Gilbert nodded. “I had no intention of giving her the general serum,” he said.
“Then why...?”
“She stole it and injected it on herself.”
Shirley was a sheltered daughter born from parents that founded a successful business. She was always pressured to learn being elite in all ways possible, such as having proper table manners, learning the piano, and excelling in her studies. Being an only child, she had no one to cling onto, so she diligently followed her parents silently.
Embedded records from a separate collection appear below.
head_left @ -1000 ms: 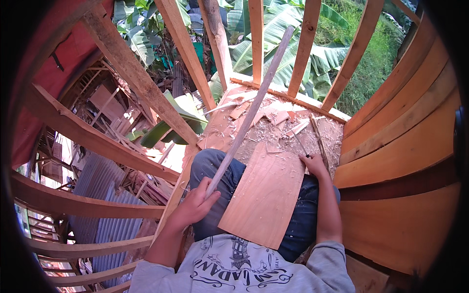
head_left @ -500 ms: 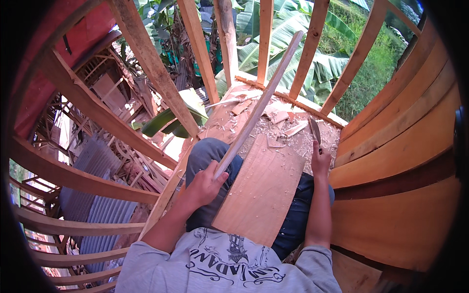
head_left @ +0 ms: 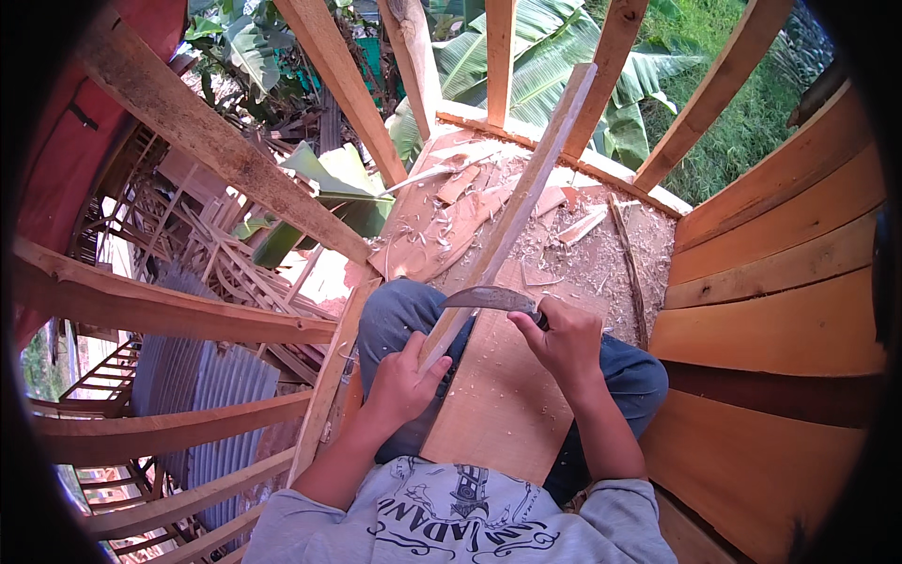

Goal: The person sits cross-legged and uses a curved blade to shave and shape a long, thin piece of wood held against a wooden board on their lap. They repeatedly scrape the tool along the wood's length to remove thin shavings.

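The left hand is holding the long, pale, squared wooden stick near its lower end, its grip closed, with the stick slanting up from the lap. The right hand is clasping the curved, grey metal knife. Curled, pale wood shavings are lying ahead, suggesting some cutting is done; what is remaining is unclear. Unlike earlier, the blade is crossing the stick rather than standing apart rightward.

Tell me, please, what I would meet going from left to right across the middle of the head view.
Grey corrugated sheet, left hand, blade of the curved knife, right hand, thin dark stick on the floor, plank wall.
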A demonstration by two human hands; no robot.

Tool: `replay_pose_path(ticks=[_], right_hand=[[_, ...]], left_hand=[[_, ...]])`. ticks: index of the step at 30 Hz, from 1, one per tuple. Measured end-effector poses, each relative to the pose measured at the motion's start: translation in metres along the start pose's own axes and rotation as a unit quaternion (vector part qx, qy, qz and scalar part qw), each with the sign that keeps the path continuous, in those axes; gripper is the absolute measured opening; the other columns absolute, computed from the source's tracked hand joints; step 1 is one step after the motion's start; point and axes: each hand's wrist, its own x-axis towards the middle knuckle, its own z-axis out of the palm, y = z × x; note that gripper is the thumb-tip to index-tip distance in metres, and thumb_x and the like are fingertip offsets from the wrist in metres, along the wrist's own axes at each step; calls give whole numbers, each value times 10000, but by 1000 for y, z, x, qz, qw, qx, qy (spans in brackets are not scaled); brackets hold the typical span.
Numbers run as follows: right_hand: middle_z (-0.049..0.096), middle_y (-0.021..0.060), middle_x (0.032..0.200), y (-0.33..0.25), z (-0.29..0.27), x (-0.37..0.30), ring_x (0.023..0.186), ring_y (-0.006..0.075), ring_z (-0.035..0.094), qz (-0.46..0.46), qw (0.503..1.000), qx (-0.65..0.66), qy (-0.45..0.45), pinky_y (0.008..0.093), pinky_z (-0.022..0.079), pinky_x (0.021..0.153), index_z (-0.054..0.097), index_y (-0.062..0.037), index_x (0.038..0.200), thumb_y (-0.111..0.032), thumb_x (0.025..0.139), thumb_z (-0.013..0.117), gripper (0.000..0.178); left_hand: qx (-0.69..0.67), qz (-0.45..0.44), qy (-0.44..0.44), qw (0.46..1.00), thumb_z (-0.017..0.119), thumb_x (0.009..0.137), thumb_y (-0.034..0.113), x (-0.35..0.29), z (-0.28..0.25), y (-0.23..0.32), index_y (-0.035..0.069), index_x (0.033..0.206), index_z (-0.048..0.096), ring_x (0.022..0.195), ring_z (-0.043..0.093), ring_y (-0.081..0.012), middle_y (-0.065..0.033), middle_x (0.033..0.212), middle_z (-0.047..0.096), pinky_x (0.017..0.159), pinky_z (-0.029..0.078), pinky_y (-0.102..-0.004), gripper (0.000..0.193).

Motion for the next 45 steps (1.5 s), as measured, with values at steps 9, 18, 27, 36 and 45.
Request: replay_pose_path(ticks=[9,18,27,36,45], right_hand=[[469,50,479,22,22,40,418,230,507,18,998,-64,4,348,388,416,463,-84,549,-562,728,701,563],[445,51,469,44,26,68,404,225,485,-21,993,-110,24,343,370,403,447,-82,547,-615,725,672,606],[406,31,458,57,35,77,390,200,450,-23,995,-79,47,333,352,402,416,-83,528,-632,710,675,633],[503,114,490,142,-7,99,460,258,491,336,935,-4,111,390,371,486,581,18,613,-598,882,510,676],[512,86,478,46,28,43,429,249,530,51,998,29,-25,363,399,430,530,-44,558,-569,757,676,580]], left_hand=[[-42,-22,-22,999,607,886,327,18,-1,-14,14,941,500,729,625,-425,-230,721,618,589,482,-453,335],[-62,-30,-21,997,613,885,303,25,0,-18,16,954,504,729,629,-423,-223,732,628,590,489,-450,314],[-31,-48,-15,998,610,881,294,27,4,-17,11,972,506,748,633,-424,-235,747,627,602,492,-449,315],[21,-20,-7,1000,618,866,307,18,12,-16,14,977,513,735,643,-415,-221,742,632,603,495,-444,330],[20,-75,11,997,647,847,312,23,17,-18,21,948,543,705,664,-369,-187,704,637,598,502,-398,325]])
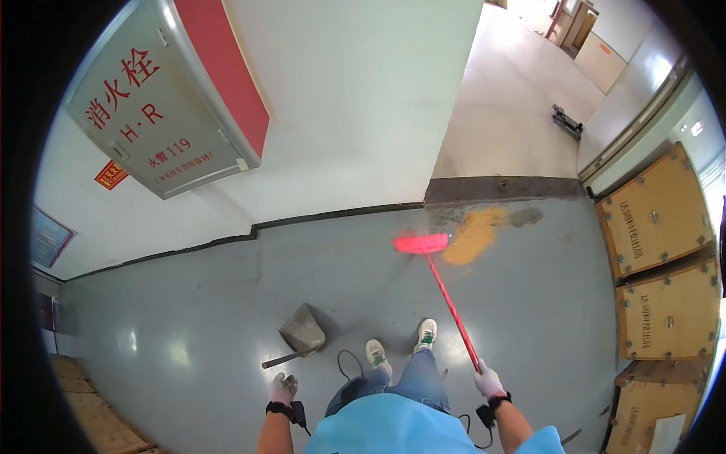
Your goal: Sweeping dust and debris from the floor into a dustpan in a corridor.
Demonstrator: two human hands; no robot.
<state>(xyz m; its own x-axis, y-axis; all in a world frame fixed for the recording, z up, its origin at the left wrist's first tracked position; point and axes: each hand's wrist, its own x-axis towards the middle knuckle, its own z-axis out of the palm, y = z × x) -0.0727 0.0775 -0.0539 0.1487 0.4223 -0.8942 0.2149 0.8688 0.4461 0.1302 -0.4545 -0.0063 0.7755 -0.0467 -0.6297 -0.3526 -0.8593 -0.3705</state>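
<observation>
My right hand (490,379), in a light glove, is wrapped round the upper end of the red handle of a broom (451,303). The broom's pink-red head (421,243) is on the grey floor, just left of an orange-yellow patch (474,236), and looks slightly blurred. My left hand (283,388), also gloved, hangs at my left side with its fingers loosely curled and apart, holding nothing I can see. Just beyond it is a grey dustpan (304,331) with a dark handle (286,359). Hand and handle appear separate. Whether the dustpan holds anything is unclear.
A hydrant cabinet (162,106) juts from the white wall at left. Beyond a dark threshold (505,188), a doorway opens onto a pale floor with a black object (567,122). Wooden crates (659,219) line the right side; brown boxes (94,412) stand at lower left.
</observation>
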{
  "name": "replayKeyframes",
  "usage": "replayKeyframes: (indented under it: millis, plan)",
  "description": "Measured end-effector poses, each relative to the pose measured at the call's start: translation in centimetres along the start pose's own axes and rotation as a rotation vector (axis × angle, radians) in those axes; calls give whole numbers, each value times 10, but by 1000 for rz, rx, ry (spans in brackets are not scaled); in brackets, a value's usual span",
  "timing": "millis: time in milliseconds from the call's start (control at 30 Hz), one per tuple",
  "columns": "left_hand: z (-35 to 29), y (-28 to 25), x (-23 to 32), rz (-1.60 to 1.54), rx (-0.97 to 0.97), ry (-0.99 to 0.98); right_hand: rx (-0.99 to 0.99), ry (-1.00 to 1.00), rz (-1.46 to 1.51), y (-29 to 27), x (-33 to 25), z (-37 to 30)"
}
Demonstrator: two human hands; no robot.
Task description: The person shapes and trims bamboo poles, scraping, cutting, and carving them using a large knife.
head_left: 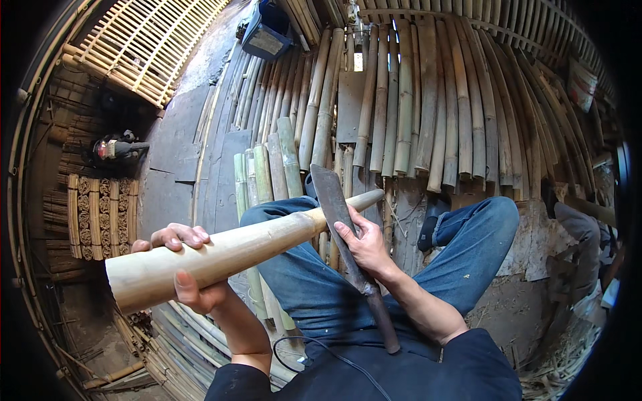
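Across my lap a pale bamboo pole (247, 244) slants up to the right, its thick cut end toward my left. My left hand (194, 281) is closed around that thick end, thumb below and fingers over the top. A large dark machete (332, 200) lies against the pole near a node, blade tip pointing away from me. My right hand (366, 244) grips the machete by its blade, with fingertips close to the thinner part of the pole. The machete's round handle points back toward my body.
Long split bamboo lengths (404, 100) lie in rows ahead. Shorter green bamboo pieces (287, 160) are left of my knees. Bundled sticks (100, 214) and a bamboo slat rack (150, 43) stand at left. A blue bin (267, 32) is at the back. A thin black cable (334, 354) crosses my front.
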State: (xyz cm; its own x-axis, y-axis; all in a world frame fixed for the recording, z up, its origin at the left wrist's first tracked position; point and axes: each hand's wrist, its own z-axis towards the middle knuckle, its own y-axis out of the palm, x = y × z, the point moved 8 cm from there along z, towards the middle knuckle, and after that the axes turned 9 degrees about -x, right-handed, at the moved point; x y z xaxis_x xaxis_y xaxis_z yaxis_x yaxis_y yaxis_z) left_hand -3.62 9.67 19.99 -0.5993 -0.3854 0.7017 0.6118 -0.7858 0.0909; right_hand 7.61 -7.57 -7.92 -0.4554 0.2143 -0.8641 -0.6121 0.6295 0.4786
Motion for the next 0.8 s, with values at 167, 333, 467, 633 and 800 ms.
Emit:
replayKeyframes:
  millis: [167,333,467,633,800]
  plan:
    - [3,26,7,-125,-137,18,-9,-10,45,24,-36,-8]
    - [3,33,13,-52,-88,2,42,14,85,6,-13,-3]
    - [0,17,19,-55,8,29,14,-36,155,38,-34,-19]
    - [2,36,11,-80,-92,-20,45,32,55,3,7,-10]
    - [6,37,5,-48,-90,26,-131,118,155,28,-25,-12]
At the age of 12, her parents, Martin and Jane, were starting to have less and less time to be at home, so Jane’s father Gilbert insisted that Shirley stay with him and his widowed daughter Josephine. Despite being one of the lead scientists in the creation of the serums for the upcoming Global Unification War, Gilbert made sure to have enough time so that Shirley didn’t feel alone when at home after school. This setup became the new family for the girl named Shirley, and she was happier with all the attention she was receiving. They were also a lot less strict on her, so the newfound sense of freedom was a breath of fresh air for her.
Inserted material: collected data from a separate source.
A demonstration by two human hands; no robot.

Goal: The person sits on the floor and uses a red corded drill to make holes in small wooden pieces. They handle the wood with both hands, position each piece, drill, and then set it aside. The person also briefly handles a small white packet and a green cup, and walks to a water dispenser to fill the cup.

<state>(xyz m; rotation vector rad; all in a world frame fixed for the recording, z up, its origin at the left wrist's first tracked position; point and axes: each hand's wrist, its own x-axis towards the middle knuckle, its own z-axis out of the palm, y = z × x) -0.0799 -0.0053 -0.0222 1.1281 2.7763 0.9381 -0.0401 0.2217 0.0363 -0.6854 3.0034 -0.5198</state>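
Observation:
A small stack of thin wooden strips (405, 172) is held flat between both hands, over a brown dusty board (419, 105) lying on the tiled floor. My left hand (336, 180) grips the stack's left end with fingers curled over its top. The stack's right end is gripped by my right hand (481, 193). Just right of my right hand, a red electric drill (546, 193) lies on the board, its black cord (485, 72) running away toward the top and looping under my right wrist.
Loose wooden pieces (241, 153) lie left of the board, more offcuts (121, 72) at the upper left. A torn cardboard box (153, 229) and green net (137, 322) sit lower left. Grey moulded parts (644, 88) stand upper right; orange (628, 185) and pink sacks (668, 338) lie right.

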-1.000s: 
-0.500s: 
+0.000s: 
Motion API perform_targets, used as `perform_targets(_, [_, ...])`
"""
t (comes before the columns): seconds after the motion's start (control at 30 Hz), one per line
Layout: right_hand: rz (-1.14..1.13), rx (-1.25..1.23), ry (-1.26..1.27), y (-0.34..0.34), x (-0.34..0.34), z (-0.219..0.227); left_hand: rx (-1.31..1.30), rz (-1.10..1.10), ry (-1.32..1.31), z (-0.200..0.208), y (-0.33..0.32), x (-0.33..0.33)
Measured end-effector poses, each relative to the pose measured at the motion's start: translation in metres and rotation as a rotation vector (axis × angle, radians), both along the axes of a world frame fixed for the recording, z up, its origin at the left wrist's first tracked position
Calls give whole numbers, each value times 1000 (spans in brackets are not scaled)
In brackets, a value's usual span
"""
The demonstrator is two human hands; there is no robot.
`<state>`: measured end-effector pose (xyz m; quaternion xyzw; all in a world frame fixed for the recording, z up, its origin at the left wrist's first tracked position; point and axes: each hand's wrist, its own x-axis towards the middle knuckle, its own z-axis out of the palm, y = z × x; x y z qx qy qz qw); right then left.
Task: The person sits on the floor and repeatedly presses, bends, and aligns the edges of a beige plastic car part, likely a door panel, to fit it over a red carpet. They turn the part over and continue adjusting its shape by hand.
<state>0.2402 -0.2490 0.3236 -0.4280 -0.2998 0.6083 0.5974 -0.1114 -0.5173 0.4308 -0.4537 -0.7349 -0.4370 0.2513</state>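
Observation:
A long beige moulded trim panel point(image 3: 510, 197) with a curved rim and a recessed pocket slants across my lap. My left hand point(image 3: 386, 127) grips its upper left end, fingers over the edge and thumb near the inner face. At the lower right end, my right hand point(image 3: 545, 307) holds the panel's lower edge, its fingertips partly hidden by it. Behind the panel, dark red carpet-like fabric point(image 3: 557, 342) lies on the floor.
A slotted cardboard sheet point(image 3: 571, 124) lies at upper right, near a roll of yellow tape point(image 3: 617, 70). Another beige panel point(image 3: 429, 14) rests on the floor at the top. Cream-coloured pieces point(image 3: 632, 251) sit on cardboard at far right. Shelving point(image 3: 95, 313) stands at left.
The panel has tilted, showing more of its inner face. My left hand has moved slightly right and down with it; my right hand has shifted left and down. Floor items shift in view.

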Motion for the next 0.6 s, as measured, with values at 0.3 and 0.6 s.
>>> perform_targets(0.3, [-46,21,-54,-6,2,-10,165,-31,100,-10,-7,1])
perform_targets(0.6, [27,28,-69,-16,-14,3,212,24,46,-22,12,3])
Skip to 4 years later, at a point when Shirley was permanently staying with her aunt and uncle with her parents visiting every now and then. Josephine was still single, but she claimed that taking care of Shirley came first. Gilbert and the other scientists, meanwhile, have finished creating the general serum and his country’s portion was given to him.
For several nights, Shirley would see her grandfather late at night stressed out in his study, frantically going over various papers, with a serum on the table beside them. On one particular night, she was eavesdropping him a little more closely than usual.
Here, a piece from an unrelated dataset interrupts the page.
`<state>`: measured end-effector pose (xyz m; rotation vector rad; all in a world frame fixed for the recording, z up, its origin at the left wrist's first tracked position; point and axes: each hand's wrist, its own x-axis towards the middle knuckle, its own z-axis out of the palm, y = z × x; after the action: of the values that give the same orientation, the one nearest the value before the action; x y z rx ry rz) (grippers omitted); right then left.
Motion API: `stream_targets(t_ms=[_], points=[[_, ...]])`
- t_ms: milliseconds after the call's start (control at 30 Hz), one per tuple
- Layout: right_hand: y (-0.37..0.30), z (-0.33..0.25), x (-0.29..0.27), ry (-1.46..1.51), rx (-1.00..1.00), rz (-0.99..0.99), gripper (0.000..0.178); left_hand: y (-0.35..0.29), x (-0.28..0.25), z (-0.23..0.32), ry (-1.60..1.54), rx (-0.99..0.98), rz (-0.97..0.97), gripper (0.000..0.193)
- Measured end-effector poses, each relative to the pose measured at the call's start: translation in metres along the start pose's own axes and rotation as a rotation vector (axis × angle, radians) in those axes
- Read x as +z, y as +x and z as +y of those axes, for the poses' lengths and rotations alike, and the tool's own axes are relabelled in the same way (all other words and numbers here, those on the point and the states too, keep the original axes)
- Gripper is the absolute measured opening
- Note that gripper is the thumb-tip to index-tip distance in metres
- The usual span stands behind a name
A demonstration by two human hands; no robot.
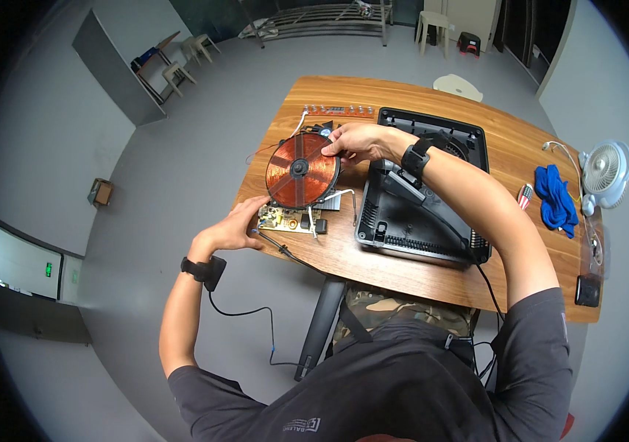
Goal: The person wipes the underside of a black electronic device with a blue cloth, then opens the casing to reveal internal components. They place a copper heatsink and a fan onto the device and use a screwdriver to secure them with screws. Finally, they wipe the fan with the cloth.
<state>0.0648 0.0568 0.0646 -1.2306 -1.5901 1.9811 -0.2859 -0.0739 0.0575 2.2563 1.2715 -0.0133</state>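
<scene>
A round induction coil point(283, 175) with copper windings and a dark centre hub lies over a circuit board point(276, 219) at the table's left end. My right hand point(356, 142) pinches the coil's upper right rim between thumb and fingers. At the lower left, my left hand point(235, 224) has its thumb and index finger spread beside the board's corner; the index fingertip reaches the coil's rim. White leads point(344, 193) come out from the coil's right side. Most of the board is hidden beneath the coil.
Right of the coil lies an open black plastic housing point(410, 221), partly under my right forearm. A narrow strip board point(340, 112) lies behind the coil. Further right are a blue cloth point(554, 200), a small fan point(606, 173) and a black box-shaped object point(587, 290). A black cable point(285, 250) crosses the table's front edge.
</scene>
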Motion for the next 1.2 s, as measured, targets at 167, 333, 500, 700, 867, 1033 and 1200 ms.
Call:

“Dammit!” she heard him scream as he slammed on the table. “We’ve tried 35 people already, and yet no one can take the serum! The longer this takes, the harder it’ll be on everyone! What’s the hidden requirement? How come the cream of the crop of the country can’t handle it? I heard that Adam’s general was already stabilizing, and Barry’s as well.” The so-called “Barry’s general” was Zack. “If I can’t replace someone, then this country will...”
Taking deep breaths, Gilbert stood up. “I need some fresh air.”
Shirley hurriedly but quietly ran out and waited for her grandfather to exit the room. When the nearby sounds of his footsteps have disappeared, she snuck into the study, standing in front of the table and scanning the papers.
“These are profiles...” she softly commented to herself. “Each one looks like a person in his prime. But...these cross marks...these must have been those that ‘didn’t make it.’ And as for the serum grandpa was talking about...” She turned her head and saw it. “It’s this, huh...? The thing that has been causing grandpa so much pain lately...this is the thing that’s breaking my family apart.”
Taking it in her hand, there was no hesitation in her eyes.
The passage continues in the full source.